Basically I’m trying to make piano backing tracks and was wondering if it was possible to change the sound so it was both less dry
I assume you are talking about reverberation (the reflections and short echos that aren’t heard as distinct echos) that you hear in a concert hall?
Audacity has a Reverb effect. Most professional recordings are done in “dead” (sound absorbing) studios with artificial reverb added later. (Solo piano might be an exception and it might often be recorded in a “good room” with careful microphone placement to pick-up the right balance of direct sound and natural reverb.)

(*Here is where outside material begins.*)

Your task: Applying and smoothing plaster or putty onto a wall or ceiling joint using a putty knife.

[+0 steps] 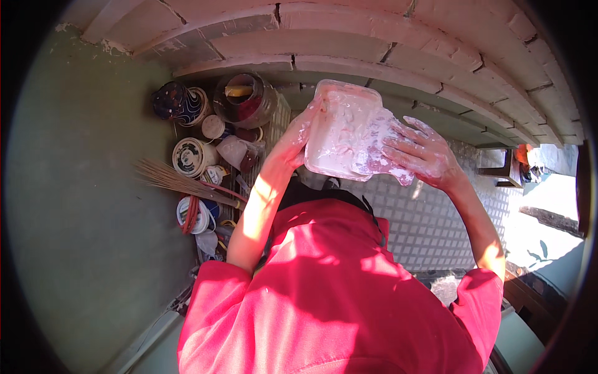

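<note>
Left hand (pixel 301 138) grips the tub (pixel 315 153) at its left side; right hand (pixel 431 156), fingers spread, touches the rag (pixel 372 153) at the tub's right, its grip unclear.

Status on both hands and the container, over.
Left hand holds rectangular container by its left side. Right hand touches white-smeared sheet over its right edge. Broom, tubs off left.

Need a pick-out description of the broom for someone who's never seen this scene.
Start at the green wall filling the left of the view. Beside its right edge is a cluttered group of tubs, and midway down it the broom shows, bristles fanning leftward. It's tan and straw-like, the only bundle of thin bristles among mostly rounded containers.
</note>
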Motion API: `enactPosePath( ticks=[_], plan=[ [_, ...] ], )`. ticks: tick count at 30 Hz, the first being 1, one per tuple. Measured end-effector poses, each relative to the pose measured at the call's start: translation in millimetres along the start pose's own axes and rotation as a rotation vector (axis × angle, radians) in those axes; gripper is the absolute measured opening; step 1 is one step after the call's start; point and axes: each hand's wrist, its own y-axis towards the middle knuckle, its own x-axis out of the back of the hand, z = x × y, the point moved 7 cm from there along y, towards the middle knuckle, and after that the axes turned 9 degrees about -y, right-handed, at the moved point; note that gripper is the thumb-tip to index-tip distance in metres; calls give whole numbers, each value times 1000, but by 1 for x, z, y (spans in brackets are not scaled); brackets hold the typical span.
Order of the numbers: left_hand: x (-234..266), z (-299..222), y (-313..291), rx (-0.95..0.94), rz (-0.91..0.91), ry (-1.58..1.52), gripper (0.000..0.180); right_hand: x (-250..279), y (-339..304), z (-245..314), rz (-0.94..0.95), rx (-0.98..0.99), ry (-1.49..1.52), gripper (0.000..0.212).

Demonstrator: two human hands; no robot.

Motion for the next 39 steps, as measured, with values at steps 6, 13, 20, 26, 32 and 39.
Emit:
enactPosePath(
  ticks=[6, 13, 20, 26, 32, 39],
  plan=[
    [16, 0, 1, -18, 2, -59, 55, 2, 6, 6, 65, -107, -59, 40],
    [26, -2, 4, -26, -2, -101, 49, -5, 3, 5, 58, -223, -78, 45],
    [31, -19, 4, -117, -70, -42, 62, -2, -4, 3, 7, -344, -76, 47],
    [28, -18, 13, -126, -77, 52, 60, 17, 2, -32, -3, -602, 240, 45],
    [12, -4, 31, -91, -68, 146, 59, 18, 22, -105, 45, -640, 336, 43],
    [14, 2, 55, -176, -117, 219, 57, -25, 59, -100, 345, -402, 293, 39]
  ],
)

You’re the producer and you’re in charge, but in general I’d recommend you “take it easy” because the (IMO) amount of reverb that sounds great in a big hall usually sounds unnatural in a living room. If you’ve ever made a “live” recording you’re probably noticed too much “room sound” when played-back. Sometimes you can get carried away, so it’s a good idea to come-back and listen the next day to make sure you haven’t over-done it.
and so that the dynamic range isn’t as expansive i.e. loud is slightly less loud, and soft is less soft; the range is more compressed.

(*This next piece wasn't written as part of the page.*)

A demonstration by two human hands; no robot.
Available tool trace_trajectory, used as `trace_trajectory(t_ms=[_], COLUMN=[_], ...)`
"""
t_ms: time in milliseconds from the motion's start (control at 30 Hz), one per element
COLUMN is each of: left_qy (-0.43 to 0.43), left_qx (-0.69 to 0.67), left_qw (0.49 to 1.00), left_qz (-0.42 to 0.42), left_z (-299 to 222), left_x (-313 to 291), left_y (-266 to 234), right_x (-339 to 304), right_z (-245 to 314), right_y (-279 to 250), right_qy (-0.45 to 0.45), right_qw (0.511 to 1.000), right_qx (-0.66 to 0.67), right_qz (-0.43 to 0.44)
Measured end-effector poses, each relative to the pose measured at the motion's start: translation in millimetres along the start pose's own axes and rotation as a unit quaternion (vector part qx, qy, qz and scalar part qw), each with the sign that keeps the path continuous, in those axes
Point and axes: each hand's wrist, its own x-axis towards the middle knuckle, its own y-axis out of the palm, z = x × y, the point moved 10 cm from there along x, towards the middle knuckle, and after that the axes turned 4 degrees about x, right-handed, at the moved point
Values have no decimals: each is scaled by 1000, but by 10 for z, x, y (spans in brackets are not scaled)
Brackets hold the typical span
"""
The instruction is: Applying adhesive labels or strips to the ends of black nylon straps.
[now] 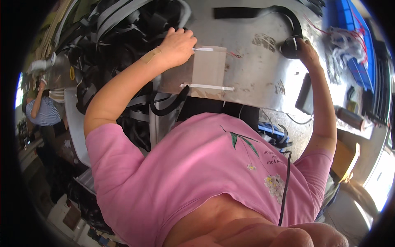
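At the right of the metal table, my right hand [309, 53] is closed on the side of a small rolled black strap [290, 48]. A white band shows on that roll. From it a loose length of black strap [242, 12] curves up and lies toward the left across the far part of the table. My left hand [178, 46] rests at the edge of a heap of black straps [123, 45], back of the hand up, fingers curled. Its fingertips are hidden, so what they grip cannot be seen. A tan strip of plaster [152, 55] is on my left wrist.
Between my hands a beige square [208, 68] with white tape edges is on the metal table [255, 74]. At right stand a blue crate [362, 74], tangled clear plastic [343, 45] and a dark grey block [304, 94]. Another person [43, 111] is far left.
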Motion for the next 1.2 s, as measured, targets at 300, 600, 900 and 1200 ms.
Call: trace_trajectory(t_ms=[300, 600, 900, 1200], left_qy=[9, -108, -273, -199], left_qx=[-300, -456, -878, -799], left_qw=[920, 863, 393, 555], left_qz=[-252, -188, -9, 116], left_z=[-1080, -722, -1284, -1863], left_x=[967, 1505, 249, 89], left_y=[-608, -74, 943, 942], right_x=[-576, -798, -738, -98], right_z=[601, 316, 177, 311], right_y=[-140, -28, 168, 71], right_qy=[-85, -6, 146, 93], right_qw=[985, 969, 979, 986], right_qx=[111, 174, 138, -78], right_qz=[-102, -176, -20, 112])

There are also Compressor and Limiter effects.
Again you may want to “take it easy” because piano is supposed to be a dynamic instrument. But again, you’re the producer so do whatever you want and whatever sounds best to you.

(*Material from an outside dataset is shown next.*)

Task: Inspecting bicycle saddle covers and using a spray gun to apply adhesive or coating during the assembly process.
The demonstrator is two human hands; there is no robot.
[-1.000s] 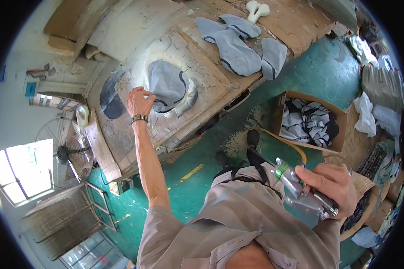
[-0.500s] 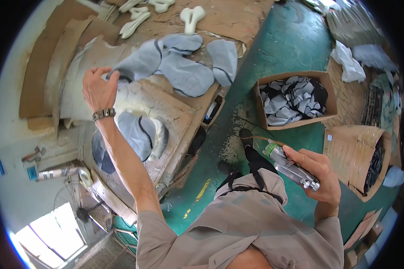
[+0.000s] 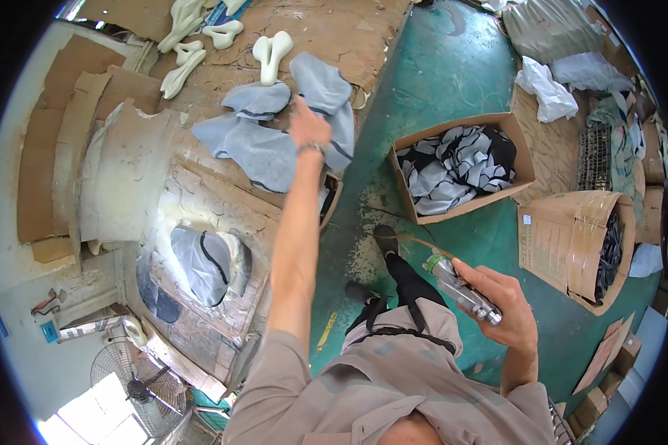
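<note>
Reaching far forward, the left hand (image 3: pixel 309 127) is resting on a pile of grey fabric pieces (image 3: pixel 274 141) on the counter (image 3: pixel 200 200), its grip closing on the edge of the topmost piece; the fingers themselves are mostly hidden behind the back of the hand, so how much cloth they are pinching is hard to make out. A watch band is sitting at that wrist. The fabric pile is spreading left and toward the person from this grip, its long axis running roughly from upper right to lower left. Just beyond the grip, white bone-shaped forms (image 3: pixel 271 53) are lying on the counter, their long axes pointing away from the person.

The right hand (image 3: pixel 497 308) is wrapping firmly around a metal spray gun (image 3: pixel 456 285), held low near the waist. The gun's long axis is lying diagonally, its green-tipped end pointing up and left of the grip, with a thin hose trailing off toward the floor. A cardboard box of black and white pieces (image 3: pixel 460 167) is standing beyond this hand.
</note>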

Limiting is a kind of “fast compression”. There are fewer settings/options so it’s easier to experiment with and easier (than compression) to get good results, so I’d start with that. The Audacity limiter is very good and when set to “hard limit” it (apparently) uses look-ahead because it doesn’t distort the waveform. (It will distort when set to “hard clip”.)
Of course, you can also experiment with the compressor.
Every reverb and compressor sounds different. There are LOTS of (free & commercial) 3rd-party plug-ins and “serious producers” have their favorites. (Compression, reverb, and equalization are the most-commonly used effects.) There is a popular free compressor plug-in for Audacity called [u]Chris’s Compressor[/u]. It’s a little “different” than most compressors but I’m sure it’s popular for a good reason.
BTW - Acoustic instruments and solo instruments/voices are difficult to record. In some ways it’s easier to get better results when recording a whole band (or a whole choir, etc.) with more complexity/intensity and fewer quiet/subtle parts.